Suicide has always been a topic close to my heart. Since I was a teen, I’ve suffered from bouts of depression, struggled with low self esteem, anxiety and feelings of alienation.  I think that experiences in our early life shape us, and sometimes these memories never really die. You can try to put them away, but they’re always there under the surface.

There are days when I go back to being a 13-year-old being bullied by my schoolmates and a teacher for being ‘different’.

There are days when I’m 15 again, and had my heart completely broken by my first ‘love’ who was a cheater and a liar.

There are days when I’m 18, struggling to come to terms with growing up and to communicate with my loved ones, who were not offering me the support system I needed because they didn’t know how to talk to me. Not having many friends to begin with because of self-confidence issues, it broke me down further.

There are days when I’m 19. When a friend betrayed my trust.  I won’t talk about that here because I don’t want to open that can of worms. It’ll only cause grief and hurt beyond repair for certain parties.

But yeah. There are days when I go back to being that girl.

I wanted to be needed by somebody, anybody – so much so that I chose to throw myself at whoever wanted me. I have had many failed relationships because I’d always fall for the wrong ones, and when the good ones came I screwed them over because I felt that douche bags were all I deserved.

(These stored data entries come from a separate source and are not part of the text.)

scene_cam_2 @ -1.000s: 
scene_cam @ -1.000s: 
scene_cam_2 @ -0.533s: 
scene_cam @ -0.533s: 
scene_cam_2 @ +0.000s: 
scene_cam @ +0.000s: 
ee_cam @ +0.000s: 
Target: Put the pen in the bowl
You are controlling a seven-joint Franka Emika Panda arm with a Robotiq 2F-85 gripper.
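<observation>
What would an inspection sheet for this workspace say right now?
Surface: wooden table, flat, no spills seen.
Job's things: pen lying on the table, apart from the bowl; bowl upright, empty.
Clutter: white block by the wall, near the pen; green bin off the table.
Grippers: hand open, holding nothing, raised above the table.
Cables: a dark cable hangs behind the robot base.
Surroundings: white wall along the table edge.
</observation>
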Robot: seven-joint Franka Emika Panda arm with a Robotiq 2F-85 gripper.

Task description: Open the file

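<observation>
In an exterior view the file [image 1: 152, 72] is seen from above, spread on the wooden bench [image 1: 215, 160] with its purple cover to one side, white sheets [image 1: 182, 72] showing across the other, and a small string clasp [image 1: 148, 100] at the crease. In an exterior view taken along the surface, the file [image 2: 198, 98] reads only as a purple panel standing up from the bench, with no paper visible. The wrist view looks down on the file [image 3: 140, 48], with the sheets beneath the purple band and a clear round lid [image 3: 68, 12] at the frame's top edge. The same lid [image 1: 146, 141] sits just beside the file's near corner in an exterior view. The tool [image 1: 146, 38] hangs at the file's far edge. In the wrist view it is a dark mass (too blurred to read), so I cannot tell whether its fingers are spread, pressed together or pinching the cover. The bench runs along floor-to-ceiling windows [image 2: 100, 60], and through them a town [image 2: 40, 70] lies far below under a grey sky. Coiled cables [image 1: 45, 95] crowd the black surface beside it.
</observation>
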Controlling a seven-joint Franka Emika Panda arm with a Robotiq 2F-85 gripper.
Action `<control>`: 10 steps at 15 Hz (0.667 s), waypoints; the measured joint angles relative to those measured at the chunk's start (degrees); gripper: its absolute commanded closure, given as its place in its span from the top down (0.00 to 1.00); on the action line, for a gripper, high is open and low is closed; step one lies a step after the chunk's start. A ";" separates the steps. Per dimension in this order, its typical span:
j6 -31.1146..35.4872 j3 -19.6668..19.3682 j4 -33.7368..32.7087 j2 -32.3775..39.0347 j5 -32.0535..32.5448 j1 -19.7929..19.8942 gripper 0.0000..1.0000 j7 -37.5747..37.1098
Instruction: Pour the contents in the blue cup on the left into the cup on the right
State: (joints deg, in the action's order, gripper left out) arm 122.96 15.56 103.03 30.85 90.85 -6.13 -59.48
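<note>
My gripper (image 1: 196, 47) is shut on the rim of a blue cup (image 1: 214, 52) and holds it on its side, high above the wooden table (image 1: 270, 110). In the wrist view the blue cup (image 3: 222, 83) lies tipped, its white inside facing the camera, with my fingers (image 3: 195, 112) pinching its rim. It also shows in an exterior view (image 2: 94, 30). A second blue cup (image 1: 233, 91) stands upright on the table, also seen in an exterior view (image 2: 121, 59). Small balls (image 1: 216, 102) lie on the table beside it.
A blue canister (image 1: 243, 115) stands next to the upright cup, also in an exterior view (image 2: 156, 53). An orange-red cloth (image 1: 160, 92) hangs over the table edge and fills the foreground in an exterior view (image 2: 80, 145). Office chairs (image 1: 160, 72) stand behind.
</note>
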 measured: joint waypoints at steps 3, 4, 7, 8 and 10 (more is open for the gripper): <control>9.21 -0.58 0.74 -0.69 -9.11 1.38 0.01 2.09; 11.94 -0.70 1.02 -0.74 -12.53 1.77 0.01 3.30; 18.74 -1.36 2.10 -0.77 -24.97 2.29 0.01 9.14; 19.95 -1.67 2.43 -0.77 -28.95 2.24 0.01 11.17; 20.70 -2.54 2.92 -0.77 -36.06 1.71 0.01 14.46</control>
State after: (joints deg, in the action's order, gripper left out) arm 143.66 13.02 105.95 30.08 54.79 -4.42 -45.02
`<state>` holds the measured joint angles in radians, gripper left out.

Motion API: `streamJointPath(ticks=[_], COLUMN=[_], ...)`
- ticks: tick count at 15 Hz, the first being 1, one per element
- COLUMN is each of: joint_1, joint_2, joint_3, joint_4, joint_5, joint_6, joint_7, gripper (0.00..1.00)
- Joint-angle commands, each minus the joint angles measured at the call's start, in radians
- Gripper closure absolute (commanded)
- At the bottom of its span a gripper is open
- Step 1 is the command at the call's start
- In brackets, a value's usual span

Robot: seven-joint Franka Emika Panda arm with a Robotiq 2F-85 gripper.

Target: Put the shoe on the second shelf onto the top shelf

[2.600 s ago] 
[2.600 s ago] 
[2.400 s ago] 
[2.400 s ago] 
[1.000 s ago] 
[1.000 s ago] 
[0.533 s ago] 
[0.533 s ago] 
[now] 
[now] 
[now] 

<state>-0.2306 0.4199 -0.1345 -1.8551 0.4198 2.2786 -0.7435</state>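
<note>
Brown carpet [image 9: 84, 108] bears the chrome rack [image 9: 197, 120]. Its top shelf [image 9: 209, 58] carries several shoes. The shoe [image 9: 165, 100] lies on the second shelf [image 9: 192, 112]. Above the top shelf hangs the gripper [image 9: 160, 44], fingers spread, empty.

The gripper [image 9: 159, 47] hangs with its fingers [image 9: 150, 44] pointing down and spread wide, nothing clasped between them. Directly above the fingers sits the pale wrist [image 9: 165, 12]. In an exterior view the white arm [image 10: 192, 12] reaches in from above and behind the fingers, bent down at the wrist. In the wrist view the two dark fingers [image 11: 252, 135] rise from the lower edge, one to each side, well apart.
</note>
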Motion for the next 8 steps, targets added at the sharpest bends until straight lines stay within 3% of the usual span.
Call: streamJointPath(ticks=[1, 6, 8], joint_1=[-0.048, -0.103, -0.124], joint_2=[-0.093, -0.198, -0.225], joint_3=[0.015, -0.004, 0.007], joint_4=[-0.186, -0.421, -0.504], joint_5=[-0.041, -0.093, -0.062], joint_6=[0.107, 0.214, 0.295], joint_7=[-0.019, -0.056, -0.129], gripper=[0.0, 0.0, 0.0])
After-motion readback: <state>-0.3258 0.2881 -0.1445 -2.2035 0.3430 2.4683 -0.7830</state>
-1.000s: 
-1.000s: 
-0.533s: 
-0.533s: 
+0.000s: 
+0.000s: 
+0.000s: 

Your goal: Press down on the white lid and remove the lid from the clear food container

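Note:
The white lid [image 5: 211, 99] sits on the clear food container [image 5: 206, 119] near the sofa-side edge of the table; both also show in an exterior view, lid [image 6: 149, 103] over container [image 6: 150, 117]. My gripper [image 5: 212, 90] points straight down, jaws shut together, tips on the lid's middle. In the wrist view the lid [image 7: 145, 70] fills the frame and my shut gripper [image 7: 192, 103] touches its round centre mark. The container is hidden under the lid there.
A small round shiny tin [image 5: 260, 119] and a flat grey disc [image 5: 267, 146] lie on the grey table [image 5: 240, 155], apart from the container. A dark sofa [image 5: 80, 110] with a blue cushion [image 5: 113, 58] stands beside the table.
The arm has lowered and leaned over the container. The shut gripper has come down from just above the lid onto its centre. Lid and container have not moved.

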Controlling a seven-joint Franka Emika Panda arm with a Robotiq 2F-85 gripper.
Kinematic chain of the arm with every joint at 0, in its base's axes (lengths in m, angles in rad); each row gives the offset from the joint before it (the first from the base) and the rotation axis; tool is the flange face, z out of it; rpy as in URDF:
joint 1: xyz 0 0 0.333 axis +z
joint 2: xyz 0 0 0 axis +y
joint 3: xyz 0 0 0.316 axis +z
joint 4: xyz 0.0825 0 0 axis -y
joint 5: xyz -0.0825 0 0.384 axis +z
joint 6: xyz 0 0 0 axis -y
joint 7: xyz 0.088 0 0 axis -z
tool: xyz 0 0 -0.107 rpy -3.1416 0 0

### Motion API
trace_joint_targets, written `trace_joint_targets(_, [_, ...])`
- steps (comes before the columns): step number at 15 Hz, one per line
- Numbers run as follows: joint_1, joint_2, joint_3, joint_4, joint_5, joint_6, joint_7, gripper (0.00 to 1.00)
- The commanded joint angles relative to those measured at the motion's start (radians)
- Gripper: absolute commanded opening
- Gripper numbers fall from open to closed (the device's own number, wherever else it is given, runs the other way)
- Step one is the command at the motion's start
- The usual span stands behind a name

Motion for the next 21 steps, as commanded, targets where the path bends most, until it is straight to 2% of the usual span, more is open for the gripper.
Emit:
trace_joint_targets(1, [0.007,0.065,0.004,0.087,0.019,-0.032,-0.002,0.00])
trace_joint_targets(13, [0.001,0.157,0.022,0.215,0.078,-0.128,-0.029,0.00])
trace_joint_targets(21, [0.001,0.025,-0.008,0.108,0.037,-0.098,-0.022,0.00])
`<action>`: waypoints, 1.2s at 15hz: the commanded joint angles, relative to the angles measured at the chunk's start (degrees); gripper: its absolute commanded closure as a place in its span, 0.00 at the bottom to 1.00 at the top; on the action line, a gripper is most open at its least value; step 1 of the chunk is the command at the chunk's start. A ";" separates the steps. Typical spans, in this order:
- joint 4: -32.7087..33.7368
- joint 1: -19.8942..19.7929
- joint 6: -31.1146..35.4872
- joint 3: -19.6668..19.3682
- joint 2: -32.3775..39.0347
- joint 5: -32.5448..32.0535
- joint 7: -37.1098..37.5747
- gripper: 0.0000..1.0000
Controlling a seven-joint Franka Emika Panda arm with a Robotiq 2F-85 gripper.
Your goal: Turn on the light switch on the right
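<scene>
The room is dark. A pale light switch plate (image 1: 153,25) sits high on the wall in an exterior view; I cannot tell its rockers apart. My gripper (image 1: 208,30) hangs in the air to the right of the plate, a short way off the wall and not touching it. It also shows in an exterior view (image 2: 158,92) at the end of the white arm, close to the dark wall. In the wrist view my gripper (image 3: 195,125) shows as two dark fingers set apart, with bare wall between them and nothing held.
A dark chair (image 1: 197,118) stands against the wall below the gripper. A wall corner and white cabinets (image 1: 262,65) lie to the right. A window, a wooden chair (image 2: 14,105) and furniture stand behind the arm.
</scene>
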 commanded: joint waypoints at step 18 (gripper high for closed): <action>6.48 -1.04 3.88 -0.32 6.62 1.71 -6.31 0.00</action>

I contemplated suicide. I know, that sounds very ungrateful because I have so much more than a lot of other people. I live a relatively comfortable life; I’m not prostituting myself on the streets or begging for money and food. I should be grateful.

But deep down inside, I still felt empty and hollow. I thought about how meaningless life was when I have all these material comforts but I couldn’t be happy because I had no one to talk to, nobody to love me and to love.

Some days I buried myself under the blankets and cried. I cut myself with switchblades. I thought of suicide often. I was once showering in the bathroom and caught a glimpse of myself in the mirror and just started laughing hysterically for half an hour. Other days, I just felt.. nothing. I went through my motions, smiled at friends, did work, etc.

When it got too much, I tried talking to my family. But they didn’t understand. I didn’t expect them to. Because living with someone who is constantly in a negative state of anxiety and depression is so hard, some people find it easier to just think that the other person is being emo and has an attitude problem.

 

When you’re so broken, can you be whole again?

I had…. still have, so much rage and anger and disappointment in me.

But even on my worst days, when the hurt and pain was too much to bear and just ending it all seemed like a legit way out… I didn’t do it. Part of it is because I was scared of hurting the few people close to me, because no matter how misunderstood I was to them, they were still my family and they would blame themselves. The other part is that deep down inside, I still believe that tomorrow will be a better day.

I used to be a happy child before life fucked it all up. And I think that there’s always a part of me that keeps that happy child in my heart, even if the brooding teen and negative adult rear their ugly heads quite often.

At my lowest point, it was kind words and understanding which led me out from the darkness.

I’m still struggling with issues. New ones pop up all the time and I’ll get emo but I don’t think I’ll ever contemplate ending my life again. That is way past.

The point is, never underestimate what understanding and kind words/deeds can do for someone, even a stranger.

And to those thinking suicidal thoughts, believe me when I say I understand. I hope you get through it. And remember, there’s always a reason to live. You just need to stick around long enough to see it.